One thing to do would be to take snapshots of /proc/slabinfo and /proc/meminfo while the test is running to try and see where memory is going.  And if I recall correctly, there is something that can be done with slub_debug to track alloc callers to see who did allocations, in case one slab is tying up lots of memory.
Comment 13 Bart Van Assche 2008-06-19 05:51:52 UTC
Created attachment 16546 [details]
Contents of /proc/meminfo, sampled once every 10 seconds.

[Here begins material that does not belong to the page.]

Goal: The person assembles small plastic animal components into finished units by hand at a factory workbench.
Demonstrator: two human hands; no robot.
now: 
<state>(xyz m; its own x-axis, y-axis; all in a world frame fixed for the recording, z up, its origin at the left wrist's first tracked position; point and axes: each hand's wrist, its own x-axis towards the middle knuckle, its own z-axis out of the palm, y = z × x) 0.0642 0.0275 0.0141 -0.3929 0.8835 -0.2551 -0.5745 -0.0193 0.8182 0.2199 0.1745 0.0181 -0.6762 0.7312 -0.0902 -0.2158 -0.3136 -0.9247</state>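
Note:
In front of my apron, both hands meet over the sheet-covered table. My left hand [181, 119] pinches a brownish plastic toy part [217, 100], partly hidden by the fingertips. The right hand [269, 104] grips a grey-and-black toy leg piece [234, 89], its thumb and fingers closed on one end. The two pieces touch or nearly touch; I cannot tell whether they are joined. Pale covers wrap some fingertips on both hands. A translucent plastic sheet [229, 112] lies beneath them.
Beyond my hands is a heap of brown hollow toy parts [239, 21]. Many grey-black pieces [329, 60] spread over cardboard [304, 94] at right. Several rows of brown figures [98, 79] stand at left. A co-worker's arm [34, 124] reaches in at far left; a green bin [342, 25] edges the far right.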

Appended the output of the following script, running on a vanilla 2.6.25.7 kernel:

#!/bin/bash

# Header
echo -n "Time "
cat /proc/meminfo | \
while read tag value unit
do
  echo -n "${tag%:} "
done
echo ""

# Actual log
while true
do
  echo -n "$(date +%s) "
  cat /proc/meminfo | \
  while read tag value unit
  do
    echo -n "${value} "
  done
  echo ""
  sleep 10
done
Comment 14 Bart Van Assche 2008-06-19 05:55:03 UTC
(In reply to comment #12)
> One thing to do would be to take snapshots of /proc/slabinfo and
> /proc/meminfo
> while the test is running to try and see where memory is going.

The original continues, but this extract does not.